Getting on to centre-stage

It is heartening indeed to relate the recent triumphs of our shooters both in the continental and world class competitions.

A discipline that is generating optimism of picking an Olympic medal at Athens 2004 is shooting. It is heartening indeed to relate the recent triumphs of our shooters both in the continental and world class competitions. Admittedly, the sport has acquired a striking measure of sophistication to stand counted as a force to be reckoned with. But the route to a higher rating, commensurate with the talent and skill projected, demands a more consistent effort and endeavour.

What the National Rifle Association of India has succeeded in achieving is to underline the fact that no more is the sport elitist. True, it continues to be expensive, demanding resources, time, energy and well-equipped ranges. But many avenues have opened up to attract talent from all strata of life unlike the early years when this sport was seen as good enough only for the princes and the armed forces personnel.

To say that shooting has taken centre-stage as a discipline that can bring the country medals only recently would be incorrect. Even in the 60s, Indian shooters had carved a niche for themselves. In fact, the icon of that time was the handsome Dr. Karni Singh, Maharaja of Bikaner, who almost clinched a gold at the World Championship in Cairo in 1962.

That he had to fight with Russia's Zemenkov for 100 targets for two days in the tie-breaker in the clay pigeon event — his forte — underscores his proficiency at that level.

Not only was Karni Singh the bulwark of the sport in five Olympics, five World championships, and numerous international events, he strove manfully to bring into the country the much needed infrastructure. The Olympic shooting range at his palace in Bikaner conformed to the World Shooting Federation's norms. And what more, he created a trust which helped many a shooter of ordinary means to practice and hone the skills. Karni Singh formed an exellent partnership with Randhir Singh of Patiala. It may be pointed out here that Randhir won the gold medal at the 1978 Asian Games in Bangkok.
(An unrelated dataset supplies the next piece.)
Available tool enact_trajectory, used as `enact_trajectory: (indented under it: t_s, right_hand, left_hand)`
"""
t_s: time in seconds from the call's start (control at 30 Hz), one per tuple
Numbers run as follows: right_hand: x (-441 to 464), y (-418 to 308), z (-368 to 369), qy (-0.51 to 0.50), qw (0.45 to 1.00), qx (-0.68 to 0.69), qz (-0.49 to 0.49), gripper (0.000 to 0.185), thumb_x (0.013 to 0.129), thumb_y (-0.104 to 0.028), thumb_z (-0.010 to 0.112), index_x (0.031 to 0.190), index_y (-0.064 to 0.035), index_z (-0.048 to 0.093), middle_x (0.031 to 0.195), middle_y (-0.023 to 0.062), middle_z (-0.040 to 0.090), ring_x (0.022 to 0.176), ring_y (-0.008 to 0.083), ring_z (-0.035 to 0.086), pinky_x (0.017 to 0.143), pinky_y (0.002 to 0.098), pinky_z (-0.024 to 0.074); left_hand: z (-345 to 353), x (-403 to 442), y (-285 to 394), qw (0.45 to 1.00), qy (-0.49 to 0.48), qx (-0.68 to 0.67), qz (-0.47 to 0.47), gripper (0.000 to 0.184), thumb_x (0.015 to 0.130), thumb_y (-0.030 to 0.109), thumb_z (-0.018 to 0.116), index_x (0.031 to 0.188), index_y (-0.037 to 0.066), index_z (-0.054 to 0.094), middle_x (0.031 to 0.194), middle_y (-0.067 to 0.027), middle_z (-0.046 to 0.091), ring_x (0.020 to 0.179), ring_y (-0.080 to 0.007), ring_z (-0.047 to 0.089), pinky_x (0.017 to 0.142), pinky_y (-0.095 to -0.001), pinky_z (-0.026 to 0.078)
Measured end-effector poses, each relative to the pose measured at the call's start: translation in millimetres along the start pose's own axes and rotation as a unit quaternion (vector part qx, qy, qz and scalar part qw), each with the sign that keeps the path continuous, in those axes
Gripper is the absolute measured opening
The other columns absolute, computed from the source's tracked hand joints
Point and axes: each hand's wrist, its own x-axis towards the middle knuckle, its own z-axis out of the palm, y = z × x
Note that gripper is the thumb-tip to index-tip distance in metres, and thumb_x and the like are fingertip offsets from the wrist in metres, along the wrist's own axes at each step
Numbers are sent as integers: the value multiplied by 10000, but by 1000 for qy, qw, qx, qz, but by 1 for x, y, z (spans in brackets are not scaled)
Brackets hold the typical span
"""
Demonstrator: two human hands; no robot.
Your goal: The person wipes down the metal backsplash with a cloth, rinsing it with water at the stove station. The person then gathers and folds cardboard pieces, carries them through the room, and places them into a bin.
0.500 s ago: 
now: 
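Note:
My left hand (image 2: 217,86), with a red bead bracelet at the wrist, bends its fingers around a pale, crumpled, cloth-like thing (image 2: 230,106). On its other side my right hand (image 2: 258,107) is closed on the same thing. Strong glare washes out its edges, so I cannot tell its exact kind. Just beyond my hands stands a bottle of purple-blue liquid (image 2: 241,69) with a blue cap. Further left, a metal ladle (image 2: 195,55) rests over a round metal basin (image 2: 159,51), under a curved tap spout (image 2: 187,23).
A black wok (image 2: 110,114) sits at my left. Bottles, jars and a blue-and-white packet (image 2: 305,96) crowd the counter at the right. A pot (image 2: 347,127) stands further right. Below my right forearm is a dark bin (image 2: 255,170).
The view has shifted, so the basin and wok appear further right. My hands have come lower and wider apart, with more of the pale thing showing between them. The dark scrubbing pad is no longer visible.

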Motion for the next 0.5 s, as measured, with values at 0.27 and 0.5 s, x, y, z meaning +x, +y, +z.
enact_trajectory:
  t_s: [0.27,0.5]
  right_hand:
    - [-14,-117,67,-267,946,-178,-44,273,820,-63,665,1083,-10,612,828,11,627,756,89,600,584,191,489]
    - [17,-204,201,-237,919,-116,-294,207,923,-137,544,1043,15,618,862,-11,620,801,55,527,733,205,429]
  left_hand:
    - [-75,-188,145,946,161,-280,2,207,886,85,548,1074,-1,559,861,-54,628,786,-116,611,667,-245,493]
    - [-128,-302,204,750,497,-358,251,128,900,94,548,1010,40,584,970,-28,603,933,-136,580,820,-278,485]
What needs emphasis is the commendable growth now both in direction and dimension. Competitions are more, and the talent base has expanded enormously. There is also an appreciable measure of variety capable of matching the best in the continent in competitions, as the recent Asian championships showed in Delhi. If Anjali Bhagwat, an inspector with the CRPF, captured the imagination with a series of medal victories in the Commonwealth Games, shooters like Rajyavardhan Singh Rathore are proving their class among men. It is a pity that Rathore missed an Olympic berth by a whisker but hopes are not lost yet as India is striving hard to get a few more — Anjali has already ensured her place for Athens 2004 — from the forthcoming Asian Championships. It must however be acknowledged that the shooter who made the media turn its attention to this sport was Abhinav Bindra whose proficiency at the Commonwealth championships made him a national hero.

There are no two opinions about the homogeneity displayed by the administration and efficiency achieved in coaching, which area is headed by the result-oriented Sunny Thomas. But there are grey zones too, naggingly persistent. One relates to buying of weapons, whose costs are prohibitive, and the import of cartridges. No doubt, there has been some recognition by the Government to the problem of making available quality cartridges, which again, are expensive for an individual shooter to bear.

As for infrastructure, there is concern that what is available is insufficient to meet the growing demand. Apart from the well-equipped range at Tughlakabad in New Delhi, the others cannot be said to have the facilities to stage a world class event.

There were doubts whether the one which came up at Hyderabad was in line with the specifications desired by the NRAI.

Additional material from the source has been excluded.